My husband pushes me behind him, but I see the men and I know there is nothing either of us can do. I take a quick look around the street and see some people looking our way. No one comes to our aid. I make a quick decision. I spin around, my backpack follows a second later, awkwardly slamming against my side and back. And I do what I do very well. I run. Fast. Back towards my office. My heavy office backpack sways from side to side as I run, its contents shuffling as frantically as my own gait. I cannot outrun the car. But I can get myself closer to the nearest safe space – my office.
The blood roars in my ears. I can hear my husband calling out to me.
Purna!
Purnaa!
But I don’t stop. My feet pound the road ungracefully, my jeans not allowing me to fully extend my stride. Each step cut short by the straining denim.

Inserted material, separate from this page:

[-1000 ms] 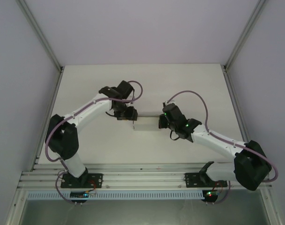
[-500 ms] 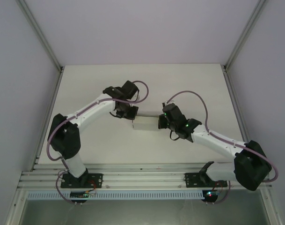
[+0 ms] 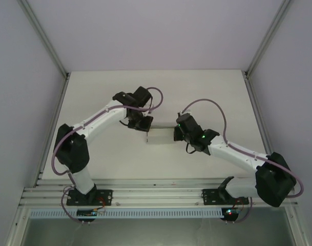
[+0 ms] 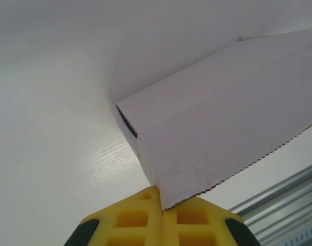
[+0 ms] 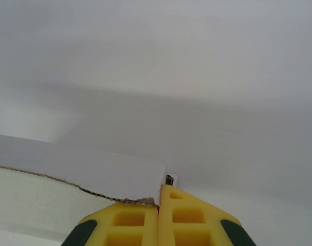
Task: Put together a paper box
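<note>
The paper box [image 3: 160, 136] is a small white folded card piece in the middle of the table, stretched between both grippers. My left gripper [image 3: 146, 129] is at its left end. In the left wrist view the yellow fingers [image 4: 135, 218] of the left gripper [image 4: 161, 201] are shut on the corner of a flap with a serrated edge, part of the paper box [image 4: 222, 118]. My right gripper [image 3: 174, 134] is at the right end. In the right wrist view the right gripper [image 5: 159, 193] is shut on the end of the paper box [image 5: 84, 169].
The white table [image 3: 104, 92] has grey walls on the left, right and back. Aluminium rails [image 3: 161, 192] run along the near edge by the arm bases, and the rails [image 4: 289, 197] also appear at the lower right of the left wrist view.
The left gripper has closed on the box's left end and shifted slightly right and away. The right arm has barely moved and keeps its hold.
</note>
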You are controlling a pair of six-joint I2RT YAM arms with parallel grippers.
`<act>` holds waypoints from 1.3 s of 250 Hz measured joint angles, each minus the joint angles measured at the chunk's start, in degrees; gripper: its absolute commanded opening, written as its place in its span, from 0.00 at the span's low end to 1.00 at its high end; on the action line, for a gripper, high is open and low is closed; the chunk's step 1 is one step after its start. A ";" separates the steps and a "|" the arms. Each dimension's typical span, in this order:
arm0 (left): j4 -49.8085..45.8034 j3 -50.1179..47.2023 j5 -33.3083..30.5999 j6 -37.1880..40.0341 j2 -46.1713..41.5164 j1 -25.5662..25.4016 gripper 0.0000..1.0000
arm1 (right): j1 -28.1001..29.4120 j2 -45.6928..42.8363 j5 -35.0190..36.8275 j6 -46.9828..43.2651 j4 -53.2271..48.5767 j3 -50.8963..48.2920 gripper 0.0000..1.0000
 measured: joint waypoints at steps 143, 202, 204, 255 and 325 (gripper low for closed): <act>-6.32 5.84 10.34 0.39 5.35 5.18 0.00 | 1.22 0.31 1.86 -0.04 -0.42 0.20 0.00; -6.95 5.81 12.00 2.25 6.36 6.43 0.00 | 1.84 0.33 1.86 -0.63 -0.50 0.31 0.00; -6.99 5.81 11.69 2.25 6.36 6.27 0.00 | 1.84 0.33 1.84 -0.74 -0.48 0.31 0.00; -6.29 3.54 4.28 2.60 5.53 2.62 0.00 | 2.01 0.33 1.92 -1.51 -0.28 0.15 0.00; 3.41 -8.09 2.51 -0.87 -1.62 0.83 0.00 | 2.47 -1.16 1.86 -1.99 3.13 -3.15 0.00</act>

Watching me run, the four men laugh raucously. I can hear them. I can see them in my peripheral vision. But I do not turn my head.
One of them yells – Madarchod! (Motherfucker!) It’s like a slap across my face.
I try not to think about what will happen. But the questions race through my head.
Will they stop the car? Will they pull me in?
Will they…
They drive the car alongside me for a while. I am nearing the bend to the office building. I can see its lights. I see the watchman! A few more seconds, I think to myself.
Just then, I hear the driver shout –
Ghabraa mat, aaj tujhe jaane dete hain. (Don’t worry, we will let you go today.)
With that, the car accelerates and disappears from my view.
I reach the office building. My husband is not far behind. I sit for a while on the steps leading up to my office. I am shaking. But I quickly compose myself and we head upstairs to my office to alert the authorities. For a few weeks, I am allocated a parking spot inside the gated building to ensure the men could not get to me – just in case.
Soon however, it is forgotten. And within a few weeks of no incident, we go back to walking the same road to the parking every night.
But if we went back to walking the same road, we did not go back to being the same people. This wasn’t the first time something like this happened. But we were determined to do everything possible to make it our last. Something had shifted, quietly and permanently, in both of us. The kind of shift you don’t announce. You just find yourself, weeks later, having conversations you hadn’t planned to have. About variables. About the ones within your control. About what it might mean to change them.
Dear Britain, I think you already know where those conversations led.